___ RECORDED DATA

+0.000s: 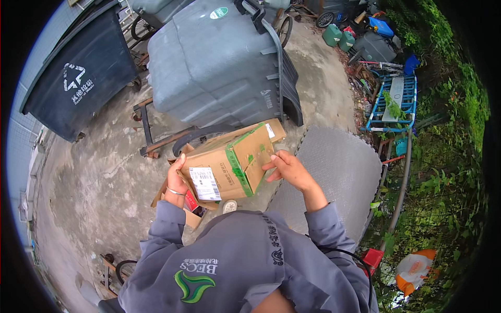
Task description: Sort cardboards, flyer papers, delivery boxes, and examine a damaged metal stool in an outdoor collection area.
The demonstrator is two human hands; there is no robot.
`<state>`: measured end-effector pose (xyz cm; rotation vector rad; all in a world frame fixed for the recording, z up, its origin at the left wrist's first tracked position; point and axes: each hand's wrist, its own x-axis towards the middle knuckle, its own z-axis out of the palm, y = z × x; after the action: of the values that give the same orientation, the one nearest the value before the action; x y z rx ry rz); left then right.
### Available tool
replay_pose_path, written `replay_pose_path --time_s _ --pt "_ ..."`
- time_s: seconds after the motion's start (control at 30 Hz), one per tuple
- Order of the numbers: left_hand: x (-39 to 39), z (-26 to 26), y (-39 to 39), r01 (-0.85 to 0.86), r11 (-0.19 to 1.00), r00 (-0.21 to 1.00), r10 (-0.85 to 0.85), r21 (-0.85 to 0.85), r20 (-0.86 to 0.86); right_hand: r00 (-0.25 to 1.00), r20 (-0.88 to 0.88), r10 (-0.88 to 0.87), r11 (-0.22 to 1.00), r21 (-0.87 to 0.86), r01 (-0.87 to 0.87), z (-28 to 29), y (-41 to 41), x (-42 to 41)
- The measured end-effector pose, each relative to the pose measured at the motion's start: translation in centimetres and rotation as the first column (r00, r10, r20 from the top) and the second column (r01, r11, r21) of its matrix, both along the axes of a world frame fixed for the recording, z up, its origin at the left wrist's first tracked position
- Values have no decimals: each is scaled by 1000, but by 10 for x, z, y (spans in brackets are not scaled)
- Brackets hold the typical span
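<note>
A brown cardboard box is held up in front of my body, tilted, with green printed tape along its edges and a white shipping label on the near side. My left hand grips its left end, the thumb on the upper edge. At the opposite end, my right hand has its fingers apart over the taped end face. Whether those fingertips touch the cardboard is hard to tell. Below the held box, more opened cardboard and a red item show partly.
A large grey wheeled bin lies tipped beyond the box, beside a metal cart frame. A dark waste bin stands at left. To the right are a grey mat, a blue metal rack, green jugs and dense plants.
</note>
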<state>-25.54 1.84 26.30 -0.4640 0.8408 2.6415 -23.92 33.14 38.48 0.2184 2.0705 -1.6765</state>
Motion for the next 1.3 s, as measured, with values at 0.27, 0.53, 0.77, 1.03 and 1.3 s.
replay_pose_path --time_s 0.27,0.53,0.77,1.03,1.3 --pt "7 21 2 -154 974 986 142 -168 -84 896 -388 214 957 265 -114 -36 5 -34" --pt "16 61 14 -362 883 926 305 -297 -222 870 -483 102 971 -143 -194 -36 16 -81" --pt "36 86 50 -483 783 874 406 -392 -266 623 -497 604 797 376 -473 -36 20 -117" --pt "76 93 98 -507 683 862 415 -527 -291 708 300 639 631 -731 -259 -92 19 -154" --pt "109 45 87 -176 362 946 320 -915 -55 817 200 542 521 -842 -139 -93 -45 -156"
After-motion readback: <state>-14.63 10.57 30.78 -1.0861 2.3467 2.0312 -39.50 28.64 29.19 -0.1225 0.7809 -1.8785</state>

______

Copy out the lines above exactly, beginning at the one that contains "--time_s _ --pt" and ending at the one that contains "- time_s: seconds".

replay_pose_path, written `replay_pose_path --time_s _ --pt "_ ..."`
- time_s: seconds after the motion's start (control at 30 Hz), one per tuple

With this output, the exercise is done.